Our tax dollars must be spent effectively with an eye reviewing the City’s current expenditures and debt load. There is no room for civic waste or financial mismanagement.
Some of his other policy statements are even shorter, and he ends each one with a question: “How do you feel about this issue?”
I can understand why a candidate might hesitate to get too specific – they could then be held accountable if they got into office. For instance, what if they promised a 5% cut, but could only achieve a 3% cut once elected? Would that be seen as the candidate misleading voters? It’s better than making only vague promises with no real plan, in my mind.

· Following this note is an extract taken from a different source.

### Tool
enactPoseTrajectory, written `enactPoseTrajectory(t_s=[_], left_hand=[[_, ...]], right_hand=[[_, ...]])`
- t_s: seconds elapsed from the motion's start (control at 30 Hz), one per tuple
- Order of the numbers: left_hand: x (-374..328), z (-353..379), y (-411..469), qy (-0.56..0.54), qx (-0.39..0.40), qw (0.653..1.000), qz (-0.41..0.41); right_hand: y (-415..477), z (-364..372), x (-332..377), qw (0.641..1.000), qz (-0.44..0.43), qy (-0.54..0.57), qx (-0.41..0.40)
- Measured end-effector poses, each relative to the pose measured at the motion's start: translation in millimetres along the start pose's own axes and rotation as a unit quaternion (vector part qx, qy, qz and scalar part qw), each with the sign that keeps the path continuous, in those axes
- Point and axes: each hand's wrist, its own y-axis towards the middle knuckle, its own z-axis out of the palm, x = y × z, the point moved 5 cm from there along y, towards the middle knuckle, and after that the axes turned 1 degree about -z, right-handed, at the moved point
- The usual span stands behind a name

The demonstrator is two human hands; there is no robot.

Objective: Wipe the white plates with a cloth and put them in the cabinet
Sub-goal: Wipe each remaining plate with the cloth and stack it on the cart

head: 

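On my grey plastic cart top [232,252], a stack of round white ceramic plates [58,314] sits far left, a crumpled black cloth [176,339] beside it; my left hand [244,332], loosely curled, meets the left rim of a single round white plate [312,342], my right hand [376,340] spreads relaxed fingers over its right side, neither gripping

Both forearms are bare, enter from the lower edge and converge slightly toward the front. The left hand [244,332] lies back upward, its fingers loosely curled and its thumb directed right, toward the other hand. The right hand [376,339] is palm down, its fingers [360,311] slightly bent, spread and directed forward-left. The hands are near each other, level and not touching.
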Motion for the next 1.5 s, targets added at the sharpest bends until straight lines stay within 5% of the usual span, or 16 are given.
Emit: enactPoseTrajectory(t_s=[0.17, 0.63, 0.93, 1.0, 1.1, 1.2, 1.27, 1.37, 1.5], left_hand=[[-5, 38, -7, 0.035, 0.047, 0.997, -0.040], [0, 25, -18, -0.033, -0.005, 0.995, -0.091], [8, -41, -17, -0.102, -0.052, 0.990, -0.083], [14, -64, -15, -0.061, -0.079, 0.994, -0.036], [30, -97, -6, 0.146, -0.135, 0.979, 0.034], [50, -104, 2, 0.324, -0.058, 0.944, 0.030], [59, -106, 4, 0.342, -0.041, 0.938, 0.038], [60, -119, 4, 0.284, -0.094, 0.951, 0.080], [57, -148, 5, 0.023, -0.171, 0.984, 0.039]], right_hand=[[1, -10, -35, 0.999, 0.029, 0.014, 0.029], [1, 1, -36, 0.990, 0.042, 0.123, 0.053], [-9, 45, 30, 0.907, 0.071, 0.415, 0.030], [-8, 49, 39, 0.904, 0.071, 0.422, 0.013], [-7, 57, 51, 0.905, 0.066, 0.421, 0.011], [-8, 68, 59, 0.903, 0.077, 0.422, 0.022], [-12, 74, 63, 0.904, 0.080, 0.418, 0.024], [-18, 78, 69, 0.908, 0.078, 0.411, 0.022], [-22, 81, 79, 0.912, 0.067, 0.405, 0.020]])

I suppose platitudes are better than misinformation. There are clearly a large number of candidates who haven’t done even the most basic research on issues like homelessness or LRT funding. Still, I wish there was more substance to the policy statements being put forth by so many of the candidates. A statement of intent is useful, but why stop there? Even just a little more detail would help to differentiate many of the candidates from their competitors. When the candidates themselves remark that “we’re all saying basically the same thing” at forums, there’s a problem.
To be fair, there are some candidates that offer more than just platitudes (but not many). Ward 2 candidate Ted Grand gets specific in his neighbourhood renewal policy:
The City has recognized it fell behind in maintaining infrastructure in the City’s mature neighbourhoods. In the 2013 budget they set funding support of the renewal program at 1.5%. I will be working to restore the program back to the 2010 level of 2%, so more neighbourhoods can be completed sooner.
In the mayoral race, Don Iveson is consistently highlighted as the only candidate that seems to know the facts and can offer more than just an opinion. Even the Edmonton Sun’s Lorne Gunter picked up on this, writing “on every issue, he understands the problem and has thought through a solution.” Consider Don’s policy on funding the city. He offers a short-term plan with some specifics:
“I will introduce a program called “Council’s 2%” in which Council will work with city administration throughout the year to find an annual 2% increased efficiency in our city’s tax-supported operations, which should yield approximately $80 million over the next four years.”
And he saves any platitudes for the long-term vision:
My vision is that in 20 years, the city’s over-reliance on unfair property taxes is long behind us. Edmonton, and all Canadian cities, need better tools to pay for the services we expect and the city we envision.
The main reason I’m interested in specifics is not differentiation, but confidence. I want to be confident that the successful candidates have what it takes to do the job. Specifics and detail are a large part of what City Council deals with on a daily basis. There’s a reason that a Councillor’s workload “averages at least 60-70 hours per week.” No doubt some of that time can be attributed to attending events, but there’s a significant amount of effort that goes into understanding the issues.
But don’t take my word for it – here’s what current Councillor Kim Krushell told me:
To be an effective City Councillor you have to be prepared to not only attend countless Council and committee meetings but be willing to lead Council Initiatives. The biggest part of the job is reading. Councillors get most of their agendas the Thursday before the week of meetings. This means spending countless hours reading on the weekends. When you sit on other Boards such as the Police Commission or AUMA (Alberta Urban Municipalities Association) there is a significant amount of additional reading the Councillor has to do.
She added: “The job is not easy but it is rewarding!”
With so little time before election day, we’re not likely to see much change in the information that candidates are providing. And that’s a shame, because deciding between “I support better public involvement” and “I support better public consultation” is not going to be easy.